France vs. fast fashion: A blueprint for the EU?
By Winona Kamphausen
TL;DR – What’s in the law?
On 10 June 2025, France passed one of the world’s most ambitious attempts to regulate ultra-fast fashion. The new legislation, targeting primarily Chinese platforms like SHEIN and Temu, introduces:
A €5 eco-tax per item sold, rising to €10 by 2030, capped at 50% of retail price.
A complete ban on advertising ultra-fast fashion from January 2026, including through influencers and social media.
Mandatory environmental transparency, with an eco-score displayed next to the product price.
Fines of up to €100,000 for violating advertising rules, and additional taxes on light packages imported from outside the EU.
The law will also require brands to provide clear information on a product’s durability, recyclability, carbon footprint, and country of origin, displayed at the same size as the price on all product pages. Revenue from these taxes will go toward supporting sustainable French fashion companies.
The bill passed with 337 votes in favour and just one against. It now awaits review by a joint committee in September and EU Commission approval that it complies with single market rules.
Why is fast fashion under fire?
The fast fashion industry is increasingly viewed as one of the most polluting and exploitative sectors of global commerce.

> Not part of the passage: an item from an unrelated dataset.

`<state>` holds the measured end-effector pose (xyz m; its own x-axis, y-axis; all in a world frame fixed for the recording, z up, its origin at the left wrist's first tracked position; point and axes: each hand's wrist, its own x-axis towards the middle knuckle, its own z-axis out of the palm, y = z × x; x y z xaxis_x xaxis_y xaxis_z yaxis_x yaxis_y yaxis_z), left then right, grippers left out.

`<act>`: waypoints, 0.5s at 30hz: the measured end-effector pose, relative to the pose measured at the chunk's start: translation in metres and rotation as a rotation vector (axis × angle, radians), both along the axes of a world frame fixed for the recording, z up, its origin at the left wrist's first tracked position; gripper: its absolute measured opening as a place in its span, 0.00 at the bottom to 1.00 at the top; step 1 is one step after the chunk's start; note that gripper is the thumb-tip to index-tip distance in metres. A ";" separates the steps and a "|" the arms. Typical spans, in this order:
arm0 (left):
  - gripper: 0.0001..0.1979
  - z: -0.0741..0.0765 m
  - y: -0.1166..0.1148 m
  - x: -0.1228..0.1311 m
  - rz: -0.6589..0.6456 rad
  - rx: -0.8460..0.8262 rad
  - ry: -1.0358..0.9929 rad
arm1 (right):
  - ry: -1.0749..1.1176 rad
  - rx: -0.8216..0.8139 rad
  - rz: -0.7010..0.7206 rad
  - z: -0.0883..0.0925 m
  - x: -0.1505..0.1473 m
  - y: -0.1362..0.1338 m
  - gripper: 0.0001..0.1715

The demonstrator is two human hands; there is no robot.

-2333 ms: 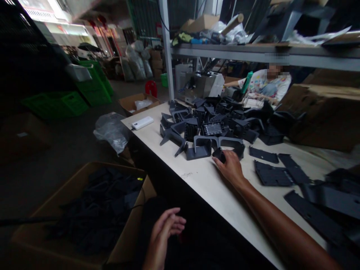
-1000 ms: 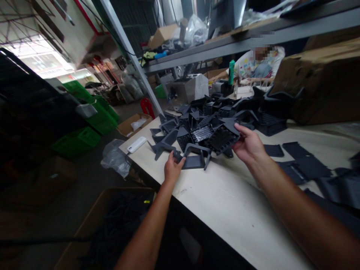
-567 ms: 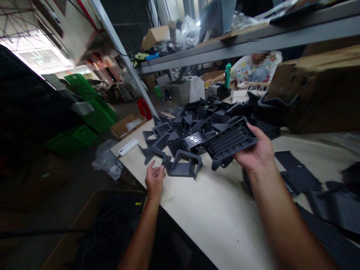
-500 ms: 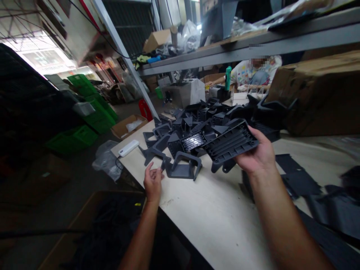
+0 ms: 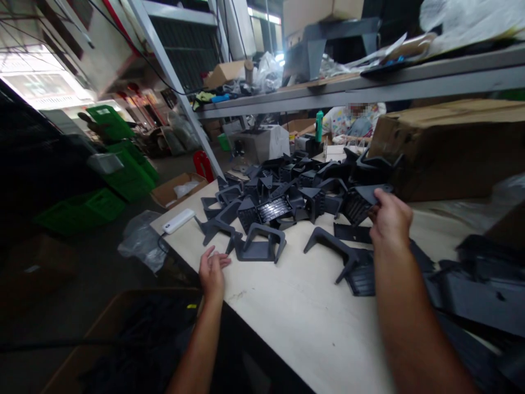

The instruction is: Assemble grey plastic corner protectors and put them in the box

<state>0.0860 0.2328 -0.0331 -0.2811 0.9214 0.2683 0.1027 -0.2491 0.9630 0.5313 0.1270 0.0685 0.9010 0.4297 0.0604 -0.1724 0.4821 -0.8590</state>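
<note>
My right hand (image 5: 389,219) is closed on a dark grey plastic bracket (image 5: 356,207) with a ribbed side, held by its upper edge at the right end of a pile of similar brackets (image 5: 287,180). My left hand (image 5: 212,272) rests by the table's left edge, palm partly up, fingers loosely bent and apart, with nothing in it. Just beyond its fingertips lies a U-shaped bracket (image 5: 225,225), with another upright-armed bracket (image 5: 260,253) to the right. Below my right hand's bracket, one more bracket (image 5: 328,241) stands on the table with its arms toward me.
A white power bank or phone-like device (image 5: 179,220) with a cable lies at the table's left edge. Flat dark panels (image 5: 484,290) cover the right side. A cardboard box (image 5: 455,148) stands behind them. Beyond the pile, under a shelf (image 5: 320,93), a person (image 5: 353,120) is partly visible.
My right hand has moved away from me toward the pile's right end, and the bracket in it has turned from lying flat to standing. My left hand stays by the edge. The view has shifted slightly.
</note>
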 end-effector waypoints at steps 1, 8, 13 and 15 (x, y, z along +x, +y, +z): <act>0.25 -0.001 -0.004 -0.002 -0.005 -0.003 -0.013 | -0.010 -0.047 0.029 -0.001 -0.001 -0.001 0.14; 0.28 -0.009 -0.053 -0.019 -0.094 -0.062 -0.077 | 0.006 -0.154 0.323 0.005 -0.042 0.002 0.17; 0.35 0.004 -0.101 -0.040 -0.163 -0.119 0.063 | 0.010 -0.069 0.512 0.019 -0.088 0.010 0.19; 0.37 0.015 -0.119 -0.048 -0.199 -0.105 0.125 | -0.001 -0.020 0.555 0.030 -0.104 0.005 0.21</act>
<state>0.0385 0.1137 -0.0178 -0.0621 0.9799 0.1894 0.1819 -0.1754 0.9675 0.4273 0.1323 0.0980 0.5393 0.8407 0.0485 -0.3946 0.3032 -0.8674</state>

In France alone, 35 clothing items are discarded every second, and most are made from synthetic, non-biodegradable materials that contribute to textile waste, plastic pollution, and carbon emissions.
Ultra-fast platforms like SHEIN and Temu amplify the problem. They churn out thousands of new styles daily, encouraging disposable consumption and undercutting environmental standards through low wages, opaque supply chains, and high-emission logistics. Between 2010 and 2023, the value of fast fashion advertising in France grew by nearly €1 billion, a clear sign of the model’s expanding cultural reach.

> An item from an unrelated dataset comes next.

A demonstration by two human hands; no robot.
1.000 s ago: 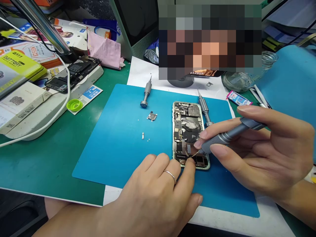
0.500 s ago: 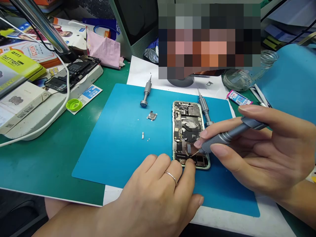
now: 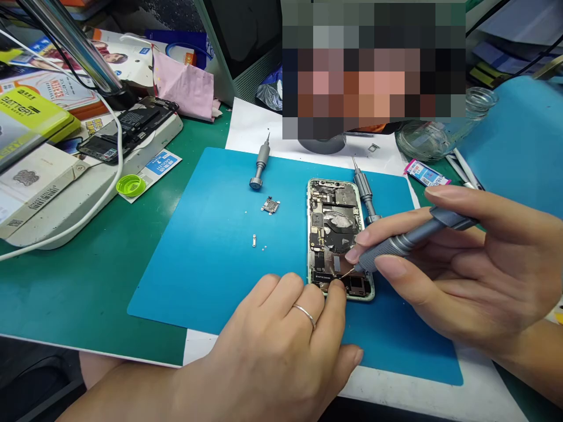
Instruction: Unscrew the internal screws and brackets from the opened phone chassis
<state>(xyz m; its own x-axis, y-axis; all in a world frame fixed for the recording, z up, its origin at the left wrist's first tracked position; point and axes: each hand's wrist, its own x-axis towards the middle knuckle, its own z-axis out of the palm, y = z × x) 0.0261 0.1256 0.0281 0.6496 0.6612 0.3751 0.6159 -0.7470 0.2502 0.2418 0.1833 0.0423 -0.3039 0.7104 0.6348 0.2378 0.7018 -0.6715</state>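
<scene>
An opened smartphone [image 3: 338,231] with its inner parts bare lies on a blue mat [image 3: 185,246]. My left hand [image 3: 281,340], a ring on one finger, is closed, its fingers bent over the phone's lower end to hold it. Its index fingertip presses just beside the driver's tip; the other fingertips are hidden. Between thumb and fingers, my right hand [image 3: 479,269] grips a grey precision screwdriver [image 3: 396,246] at a slant. The thin tip touches the phone's lower part; whether it sits in a screw is too small to tell.
Two more screwdrivers [image 3: 261,161] [image 3: 366,190] lie on the mat. Left of the phone are a small circuit part [image 3: 270,205], a metal bracket [image 3: 254,241] and tiny bits. A glass jar [image 3: 428,140] stands behind; boxes and another phone [image 3: 132,129] crowd the left. A person's blurred face appears across the table.
My left index fingertip has shifted very slightly left on the phone. The screwdriver and my right hand look the same; the whole view has moved a hair.
</scene>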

‘This could be the start of a new beginning,’ said Vojtech Vosecky, founder of The Circular Economist, on LinkedIn.
‘We have enough clothes for six generations.’
Opinion: France leads, but can the EU follow?

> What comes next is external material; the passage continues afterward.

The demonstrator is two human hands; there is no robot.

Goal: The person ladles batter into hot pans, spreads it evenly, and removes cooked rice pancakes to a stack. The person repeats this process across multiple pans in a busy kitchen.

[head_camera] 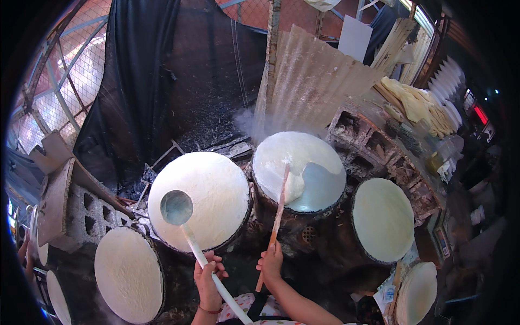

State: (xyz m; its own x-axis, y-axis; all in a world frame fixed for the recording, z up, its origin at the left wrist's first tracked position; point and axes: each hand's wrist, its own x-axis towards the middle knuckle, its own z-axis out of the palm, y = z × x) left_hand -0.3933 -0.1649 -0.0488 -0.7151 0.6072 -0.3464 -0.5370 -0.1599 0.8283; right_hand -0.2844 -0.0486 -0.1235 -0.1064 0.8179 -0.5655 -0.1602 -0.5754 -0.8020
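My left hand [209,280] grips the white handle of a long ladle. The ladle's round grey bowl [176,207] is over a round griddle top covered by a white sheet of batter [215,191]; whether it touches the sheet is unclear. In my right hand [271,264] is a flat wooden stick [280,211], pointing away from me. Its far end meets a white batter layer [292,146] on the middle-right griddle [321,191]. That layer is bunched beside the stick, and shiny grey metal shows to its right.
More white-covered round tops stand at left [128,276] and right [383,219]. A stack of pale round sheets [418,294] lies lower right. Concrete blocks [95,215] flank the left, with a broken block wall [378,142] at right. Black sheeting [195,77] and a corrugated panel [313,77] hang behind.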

France deserves credit for pushing the conversation forward. In an era where climate commitments often lag behind consumer trends, this law represents a meaningful attempt to realign policy with planetary limits. It challenges not just overconsumption, but the deliberate design of disposability.
But there are serious risks of inconsistency and retaliation. While non-European platforms face the full weight of the law, major European brands like Zara and H&M are spared from advertising bans and the highest eco-taxes. Critics, including Friends of the Earth France, argue that this creates a double standard.
‘It’s a missed opportunity’
said campaign manager Pierre Condamine, warning that 90% of the market remains untouched by the law’s strongest provisions.
This selective enforcement could backfire. Not only does it risk legal challenges at the EU level, but it may also strain relations with China, which could see the move as a disguised trade barrier. China may push back diplomatically or economically.
If France truly wants to lead, it should work to harmonise this approach across the EU, not just to avoid accusations of protectionism, but to ensure the environmental ambition is real. A green transition can’t happen in silos, and it can’t rest on selectively punishing a few headline-grabbing platforms while ignoring homegrown overproduction.
This law is a beginning. But to have an impact beyond France, it needs to become the basis of European regulation, not just a national gesture.